__TASK DETAILS__: Once the line with "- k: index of" is found in the entries below, print it and each following line exactly, stopping after the line with "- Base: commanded"; print nothing else.

- - - - - - -

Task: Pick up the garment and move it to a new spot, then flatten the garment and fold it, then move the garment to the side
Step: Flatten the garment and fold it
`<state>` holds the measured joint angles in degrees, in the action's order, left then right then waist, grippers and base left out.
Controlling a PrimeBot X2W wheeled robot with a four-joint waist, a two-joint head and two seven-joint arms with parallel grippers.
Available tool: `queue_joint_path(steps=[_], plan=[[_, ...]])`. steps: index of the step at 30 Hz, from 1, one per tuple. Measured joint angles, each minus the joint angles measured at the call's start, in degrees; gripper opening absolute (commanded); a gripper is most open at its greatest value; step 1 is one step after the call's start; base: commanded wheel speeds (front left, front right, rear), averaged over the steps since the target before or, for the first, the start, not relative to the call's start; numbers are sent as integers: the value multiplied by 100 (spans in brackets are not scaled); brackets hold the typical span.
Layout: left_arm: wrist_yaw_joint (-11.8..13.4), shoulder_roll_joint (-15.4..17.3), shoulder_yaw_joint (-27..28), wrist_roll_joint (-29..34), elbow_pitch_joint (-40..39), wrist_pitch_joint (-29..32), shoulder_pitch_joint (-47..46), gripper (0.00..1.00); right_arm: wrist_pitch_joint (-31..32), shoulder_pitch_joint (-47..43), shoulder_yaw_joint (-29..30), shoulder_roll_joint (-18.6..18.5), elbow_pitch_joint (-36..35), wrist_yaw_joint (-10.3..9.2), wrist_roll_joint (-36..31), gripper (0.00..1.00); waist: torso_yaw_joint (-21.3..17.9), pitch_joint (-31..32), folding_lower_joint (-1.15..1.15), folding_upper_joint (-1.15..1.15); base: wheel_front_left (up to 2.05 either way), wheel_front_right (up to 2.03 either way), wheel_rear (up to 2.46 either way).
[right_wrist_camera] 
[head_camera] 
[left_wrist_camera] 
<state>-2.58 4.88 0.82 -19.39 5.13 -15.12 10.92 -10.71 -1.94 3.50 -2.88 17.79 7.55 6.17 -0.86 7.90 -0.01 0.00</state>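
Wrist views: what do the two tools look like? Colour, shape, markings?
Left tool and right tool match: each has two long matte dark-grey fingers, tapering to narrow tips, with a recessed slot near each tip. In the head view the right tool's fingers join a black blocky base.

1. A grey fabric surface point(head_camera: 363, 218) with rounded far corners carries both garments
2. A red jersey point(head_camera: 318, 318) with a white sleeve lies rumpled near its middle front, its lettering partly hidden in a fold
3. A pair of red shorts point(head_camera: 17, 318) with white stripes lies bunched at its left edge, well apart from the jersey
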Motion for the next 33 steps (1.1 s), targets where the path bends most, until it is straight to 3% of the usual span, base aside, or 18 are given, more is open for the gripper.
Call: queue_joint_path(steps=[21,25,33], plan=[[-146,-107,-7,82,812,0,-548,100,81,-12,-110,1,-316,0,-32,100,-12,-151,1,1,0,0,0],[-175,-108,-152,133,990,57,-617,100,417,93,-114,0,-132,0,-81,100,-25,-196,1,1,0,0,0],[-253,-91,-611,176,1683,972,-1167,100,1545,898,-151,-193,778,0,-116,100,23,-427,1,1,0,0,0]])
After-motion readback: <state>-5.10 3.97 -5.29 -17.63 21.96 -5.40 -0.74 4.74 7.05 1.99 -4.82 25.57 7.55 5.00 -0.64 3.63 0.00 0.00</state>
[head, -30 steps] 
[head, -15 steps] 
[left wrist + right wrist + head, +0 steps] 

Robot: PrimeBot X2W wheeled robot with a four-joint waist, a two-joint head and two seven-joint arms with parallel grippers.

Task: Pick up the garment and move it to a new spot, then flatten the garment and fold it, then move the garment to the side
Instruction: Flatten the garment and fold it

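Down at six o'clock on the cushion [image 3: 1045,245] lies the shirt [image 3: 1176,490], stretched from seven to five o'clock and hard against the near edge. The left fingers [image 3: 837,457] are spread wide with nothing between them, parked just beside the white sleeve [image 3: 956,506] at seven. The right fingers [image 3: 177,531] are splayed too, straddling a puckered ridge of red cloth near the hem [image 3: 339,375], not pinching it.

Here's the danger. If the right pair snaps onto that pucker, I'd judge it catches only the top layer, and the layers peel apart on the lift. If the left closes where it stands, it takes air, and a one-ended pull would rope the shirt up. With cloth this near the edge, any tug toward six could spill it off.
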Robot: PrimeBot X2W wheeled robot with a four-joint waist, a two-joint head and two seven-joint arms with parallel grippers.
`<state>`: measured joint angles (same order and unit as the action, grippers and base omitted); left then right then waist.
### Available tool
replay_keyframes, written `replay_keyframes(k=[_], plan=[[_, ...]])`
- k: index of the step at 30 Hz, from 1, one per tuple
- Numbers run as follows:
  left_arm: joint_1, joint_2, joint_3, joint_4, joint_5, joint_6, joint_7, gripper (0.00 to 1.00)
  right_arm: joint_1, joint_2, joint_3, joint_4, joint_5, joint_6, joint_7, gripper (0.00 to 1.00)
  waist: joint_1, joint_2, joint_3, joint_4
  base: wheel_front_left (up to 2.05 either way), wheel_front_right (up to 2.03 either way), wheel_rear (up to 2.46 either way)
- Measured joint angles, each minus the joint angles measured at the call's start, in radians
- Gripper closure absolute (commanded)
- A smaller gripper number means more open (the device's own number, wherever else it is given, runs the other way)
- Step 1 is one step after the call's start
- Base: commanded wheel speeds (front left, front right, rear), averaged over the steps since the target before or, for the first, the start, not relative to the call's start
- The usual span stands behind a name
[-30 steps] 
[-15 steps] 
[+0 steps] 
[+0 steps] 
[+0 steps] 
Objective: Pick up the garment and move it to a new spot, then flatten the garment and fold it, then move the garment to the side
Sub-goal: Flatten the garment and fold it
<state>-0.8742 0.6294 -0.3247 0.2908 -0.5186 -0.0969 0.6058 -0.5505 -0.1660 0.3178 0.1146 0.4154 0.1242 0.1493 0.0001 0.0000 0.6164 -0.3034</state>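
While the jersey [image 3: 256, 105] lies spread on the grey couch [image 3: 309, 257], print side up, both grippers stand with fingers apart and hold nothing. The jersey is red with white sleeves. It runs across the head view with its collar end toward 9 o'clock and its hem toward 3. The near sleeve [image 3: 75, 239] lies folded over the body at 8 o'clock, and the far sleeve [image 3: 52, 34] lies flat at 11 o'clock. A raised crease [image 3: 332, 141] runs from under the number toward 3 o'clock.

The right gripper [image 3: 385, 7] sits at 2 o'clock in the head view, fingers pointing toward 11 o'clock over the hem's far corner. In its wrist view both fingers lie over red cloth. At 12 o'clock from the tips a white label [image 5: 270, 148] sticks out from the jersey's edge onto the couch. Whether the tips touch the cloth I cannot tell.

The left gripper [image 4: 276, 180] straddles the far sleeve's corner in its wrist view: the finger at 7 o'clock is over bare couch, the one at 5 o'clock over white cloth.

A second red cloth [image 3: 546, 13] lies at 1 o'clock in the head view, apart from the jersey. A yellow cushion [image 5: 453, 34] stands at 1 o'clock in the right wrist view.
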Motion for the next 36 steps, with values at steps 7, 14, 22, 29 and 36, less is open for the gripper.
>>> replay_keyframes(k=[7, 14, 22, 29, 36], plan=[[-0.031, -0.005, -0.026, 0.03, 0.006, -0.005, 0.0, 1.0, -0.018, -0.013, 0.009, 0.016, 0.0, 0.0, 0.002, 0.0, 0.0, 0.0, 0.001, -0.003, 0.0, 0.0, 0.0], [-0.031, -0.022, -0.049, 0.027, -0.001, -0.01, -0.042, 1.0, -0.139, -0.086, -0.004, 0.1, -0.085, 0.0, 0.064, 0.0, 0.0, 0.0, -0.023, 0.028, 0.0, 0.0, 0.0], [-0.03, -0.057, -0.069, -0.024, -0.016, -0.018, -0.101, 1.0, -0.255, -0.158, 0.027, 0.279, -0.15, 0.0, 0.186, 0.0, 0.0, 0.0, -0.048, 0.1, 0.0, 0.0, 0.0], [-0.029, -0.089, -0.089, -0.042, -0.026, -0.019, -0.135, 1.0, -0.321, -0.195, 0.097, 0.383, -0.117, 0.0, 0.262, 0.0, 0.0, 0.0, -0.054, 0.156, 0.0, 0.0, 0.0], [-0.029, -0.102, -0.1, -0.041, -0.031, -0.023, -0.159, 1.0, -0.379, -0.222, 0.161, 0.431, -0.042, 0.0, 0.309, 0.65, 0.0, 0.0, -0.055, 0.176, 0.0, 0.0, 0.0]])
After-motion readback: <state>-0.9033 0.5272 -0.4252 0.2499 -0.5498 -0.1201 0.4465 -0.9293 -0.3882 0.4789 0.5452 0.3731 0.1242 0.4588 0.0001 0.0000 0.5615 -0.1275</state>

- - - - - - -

__WRITTEN RESPONSE__:
- k: index of the step at 30 Hz, from 1, one per tuple
- Numbers run as follows:
  left_arm: joint_1, joint_2, joint_3, joint_4, joint_5, joint_6, joint_7, gripper (0.00 to 1.00)
  right_arm: joint_1, joint_2, joint_3, joint_4, joint_5, joint_6, joint_7, gripper (0.00 to 1.00)
  waist: joint_1, joint_2, joint_3, joint_4
  base: wheel_front_left (up to 2.05 either way), wheel_front_right (up to 2.03 either way), wheel_rear (up to 2.46 either way)
- Measured joint angles, each minus the joint angles measured at the call's start, in radians
- Gripper closure absolute (commanded)
- A smaller gripper number means more open (the device's own number, wherever else it is given, runs the other way)
- Step 1 is one step after the call's start
- Base: commanded wheel speeds (front left, front right, rear), averaged over the steps since the target before or, for the first, the start, not relative to the call's start

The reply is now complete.